PROBLEM: Skip any image you find and restate the rest of the data word for word.

INFORMATION PROVIDED:
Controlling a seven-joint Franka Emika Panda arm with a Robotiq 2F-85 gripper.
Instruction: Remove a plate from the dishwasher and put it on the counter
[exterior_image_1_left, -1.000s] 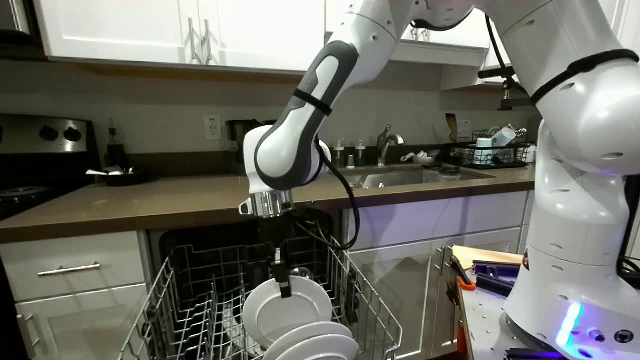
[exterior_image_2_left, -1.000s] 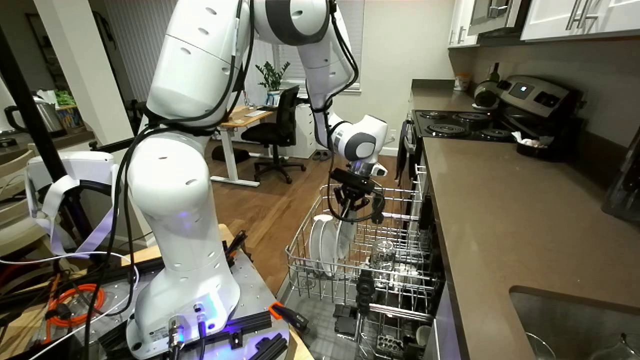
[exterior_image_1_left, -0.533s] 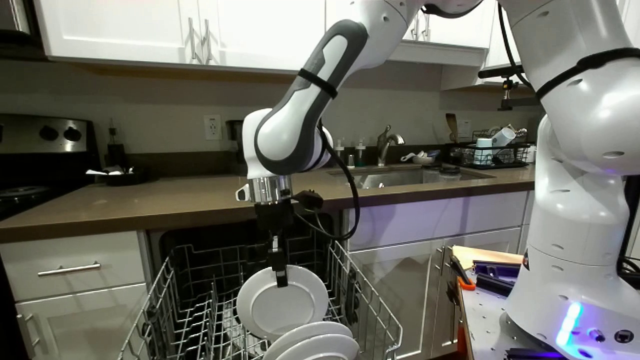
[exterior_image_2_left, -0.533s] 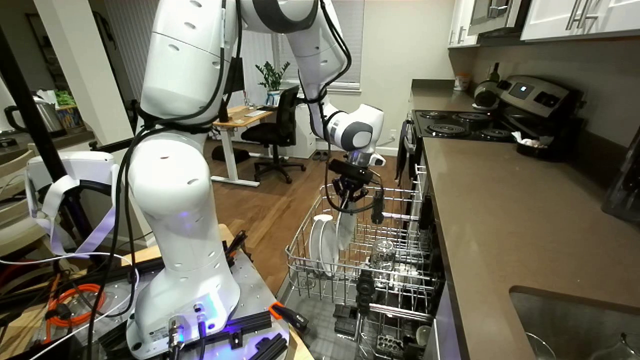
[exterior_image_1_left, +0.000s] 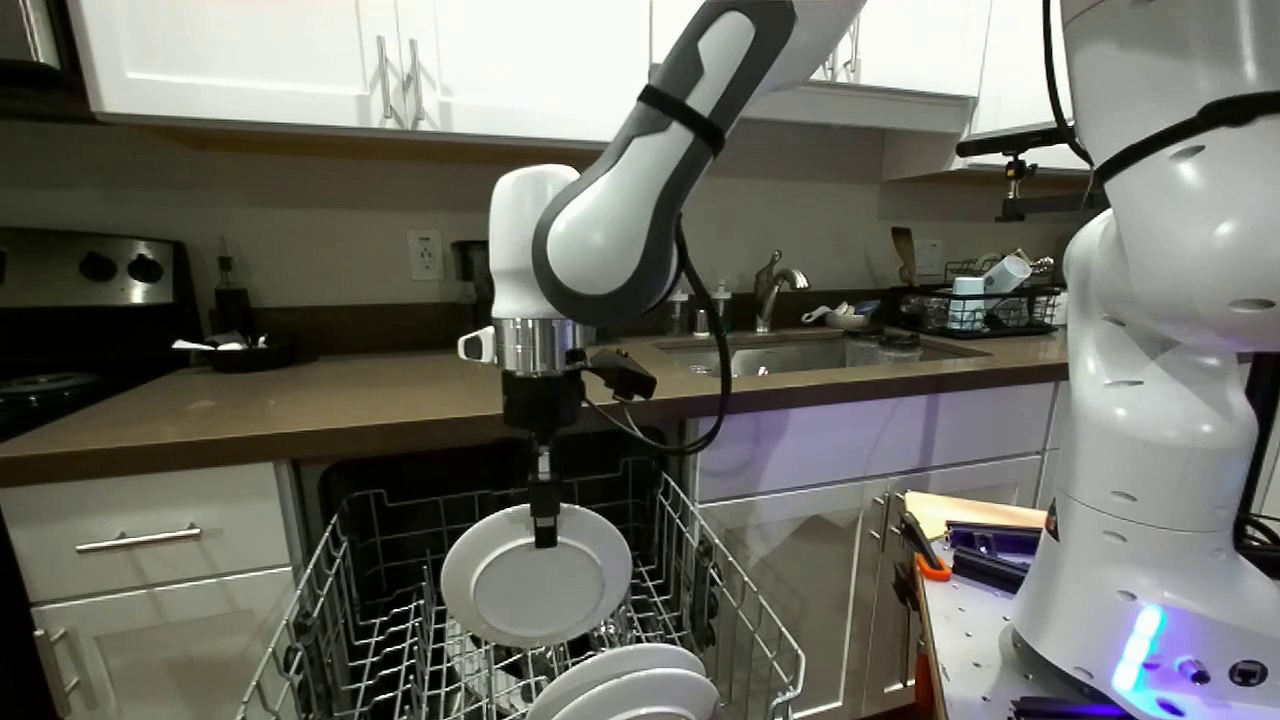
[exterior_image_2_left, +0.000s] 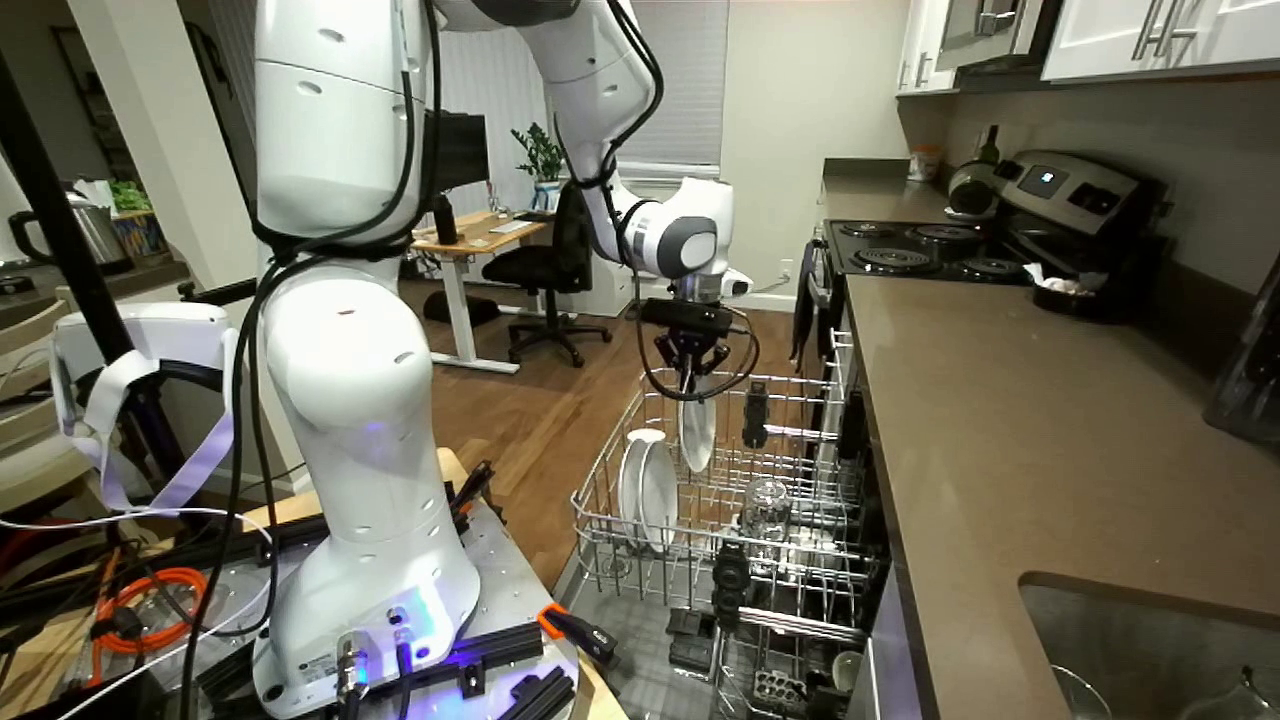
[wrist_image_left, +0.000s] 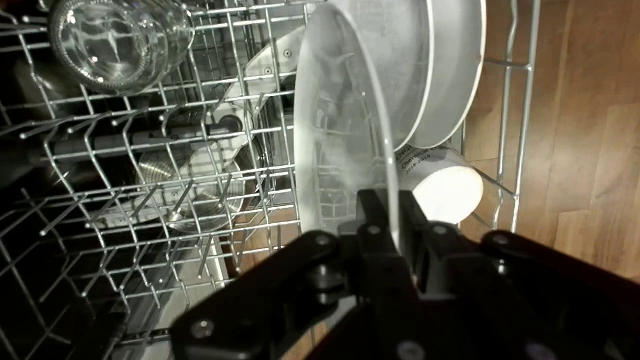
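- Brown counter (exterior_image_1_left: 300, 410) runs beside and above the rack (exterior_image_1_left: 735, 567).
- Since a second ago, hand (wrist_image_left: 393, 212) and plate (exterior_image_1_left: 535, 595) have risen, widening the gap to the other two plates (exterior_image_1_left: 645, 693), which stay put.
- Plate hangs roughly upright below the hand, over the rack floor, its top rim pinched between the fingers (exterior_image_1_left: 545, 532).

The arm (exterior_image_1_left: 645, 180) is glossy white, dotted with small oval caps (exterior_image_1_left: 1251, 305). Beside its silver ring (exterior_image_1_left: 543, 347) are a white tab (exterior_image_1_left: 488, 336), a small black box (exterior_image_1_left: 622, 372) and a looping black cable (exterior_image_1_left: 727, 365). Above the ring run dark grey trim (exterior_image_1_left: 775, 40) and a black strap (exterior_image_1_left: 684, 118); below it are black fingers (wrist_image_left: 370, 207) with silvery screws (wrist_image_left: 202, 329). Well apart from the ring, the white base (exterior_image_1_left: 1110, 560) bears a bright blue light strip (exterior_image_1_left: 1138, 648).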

RESPONSE:
Controlling a seven-joint Franka Emika Panda arm with a Robotiq 2F-85 gripper.
Instruction: Remove a plate from the dishwasher and put it on the counter
[exterior_image_1_left, -1.000s] 
[exterior_image_2_left, -1.000s] 
[exterior_image_1_left, -0.533s] 
[exterior_image_2_left, -0.533s] 
[exterior_image_1_left, +0.000s] 
[exterior_image_2_left, +0.000s] 
[wrist_image_left, +0.000s] 
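- Brown counter (exterior_image_1_left: 300, 410) runs beside and above the rack (exterior_image_1_left: 735, 567).
- Since a second ago, hand (wrist_image_left: 393, 212) and plate (exterior_image_1_left: 535, 595) have risen, widening the gap to the other two plates (exterior_image_1_left: 645, 693), which stay put.
- Plate hangs roughly upright below the hand, over the rack floor, its top rim pinched between the fingers (exterior_image_1_left: 545, 532).

The arm (exterior_image_1_left: 645, 180) is glossy white, dotted with small oval caps (exterior_image_1_left: 1251, 305). Beside its silver ring (exterior_image_1_left: 543, 347) are a white tab (exterior_image_1_left: 488, 336), a small black box (exterior_image_1_left: 622, 372) and a looping black cable (exterior_image_1_left: 727, 365). Above the ring run dark grey trim (exterior_image_1_left: 775, 40) and a black strap (exterior_image_1_left: 684, 118); below it are black fingers (wrist_image_left: 370, 207) with silvery screws (wrist_image_left: 202, 329). Well apart from the ring, the white base (exterior_image_1_left: 1110, 560) bears a bright blue light strip (exterior_image_1_left: 1138, 648).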

No further answer is needed.